At week 24 after DAXI injection, approximately one-third of patients had a wrinkle severity score of none to mild. Using a Kaplan-Meier time to event analysis, the median time to loss of none or mild rating was 24 weeks. Median time to return to baseline severity was approximately 28 weeks. Patient satisfaction was high, she says. 

Adverse events were mild, transient and mostly limited to local reactions that would be expected with any needle injection, (eg, injection site pain and erythema), as well as headache that is widely reported with neuromodulator injections for treatment of glabellar lines. The rates of injection site pain, erythema and headache in SAKURA 3 were all <6%.
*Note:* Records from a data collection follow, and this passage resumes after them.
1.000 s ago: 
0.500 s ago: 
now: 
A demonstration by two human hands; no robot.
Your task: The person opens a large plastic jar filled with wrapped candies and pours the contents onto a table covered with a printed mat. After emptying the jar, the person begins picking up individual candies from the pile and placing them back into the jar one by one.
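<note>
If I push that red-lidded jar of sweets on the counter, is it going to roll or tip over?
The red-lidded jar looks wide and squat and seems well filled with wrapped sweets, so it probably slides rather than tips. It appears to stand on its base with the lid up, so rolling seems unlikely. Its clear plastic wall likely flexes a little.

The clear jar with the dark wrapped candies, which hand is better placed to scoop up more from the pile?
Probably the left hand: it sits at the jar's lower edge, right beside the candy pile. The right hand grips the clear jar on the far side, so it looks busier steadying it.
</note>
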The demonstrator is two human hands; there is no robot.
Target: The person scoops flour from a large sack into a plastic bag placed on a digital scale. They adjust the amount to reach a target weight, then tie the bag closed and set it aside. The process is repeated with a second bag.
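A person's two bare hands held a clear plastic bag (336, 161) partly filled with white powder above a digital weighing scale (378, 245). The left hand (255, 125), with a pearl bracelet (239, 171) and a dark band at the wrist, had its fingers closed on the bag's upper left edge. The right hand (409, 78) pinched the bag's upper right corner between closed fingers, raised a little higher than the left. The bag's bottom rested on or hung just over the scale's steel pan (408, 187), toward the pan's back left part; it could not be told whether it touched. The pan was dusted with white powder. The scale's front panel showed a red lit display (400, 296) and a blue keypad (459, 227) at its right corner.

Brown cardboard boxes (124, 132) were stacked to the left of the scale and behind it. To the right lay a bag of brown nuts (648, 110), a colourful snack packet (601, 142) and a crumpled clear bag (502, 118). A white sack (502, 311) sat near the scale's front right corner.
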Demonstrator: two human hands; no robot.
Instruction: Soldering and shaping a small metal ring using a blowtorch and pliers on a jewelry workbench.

Overall, 1.3% of patients experienced eyelid ptosis, and the rate of eyelid ptosis per treatment was 0.9% per treatment. Results from SAKURA 1 and SAKURA 2 were reported in articles published online in Plastic and Reconstructive Surgery and the Journal of the American Academy of Dermatology. The two identically designed studies included a total of 405 patients who received a single treatment with DAXI 40 U.

The primary endpoint analysis showed that 73.8% of DAXI patients but only 0.5% of controls achieved a two-point composite response at week 4. The responder rate in the DAXI group was the same whether patients had moderate or severe glabellar lines at baseline. At week 4, 97.5% of subjects were rated as None or Mild by the investigator, and 91.1% when rated by the subjects at the 24-week follow-up visit. The median time to return of baseline severity was approximately 27 weeks.

The incidence of eyelid ptosis associated with DAXI in SAKURA 1 and 2 was 2.2%.

DAXI has unique characteristics compared with other neuromodulators that are approved for aesthetic use. Although all of the products contain the same 150 kDa core neurotoxin protein (botulinum toxin type A), unlike onabotulinumtoxinA (Botox Cosmetic) and abobotulinumtoxinA (Dysport), DAXI is highly purified and free of accessory proteins. In contrast to both the latter two competitors and incobotulinumtoxinA (Xeomin), DAXI is formulated with a patented stabilizing peptide excipient and is free of animal-derived components and human serum albumin.

 

Disclosures:

Revance Therapeutics submitted a Biologics License Applications to the FDA for DAXI in the treatment of moderate-to-severe glabellar lines in November 2019.

Dr. Fabi is an investigator for Allergan, Croma, Galderma, Merz, and Revance and has stock in Allergan and Revance.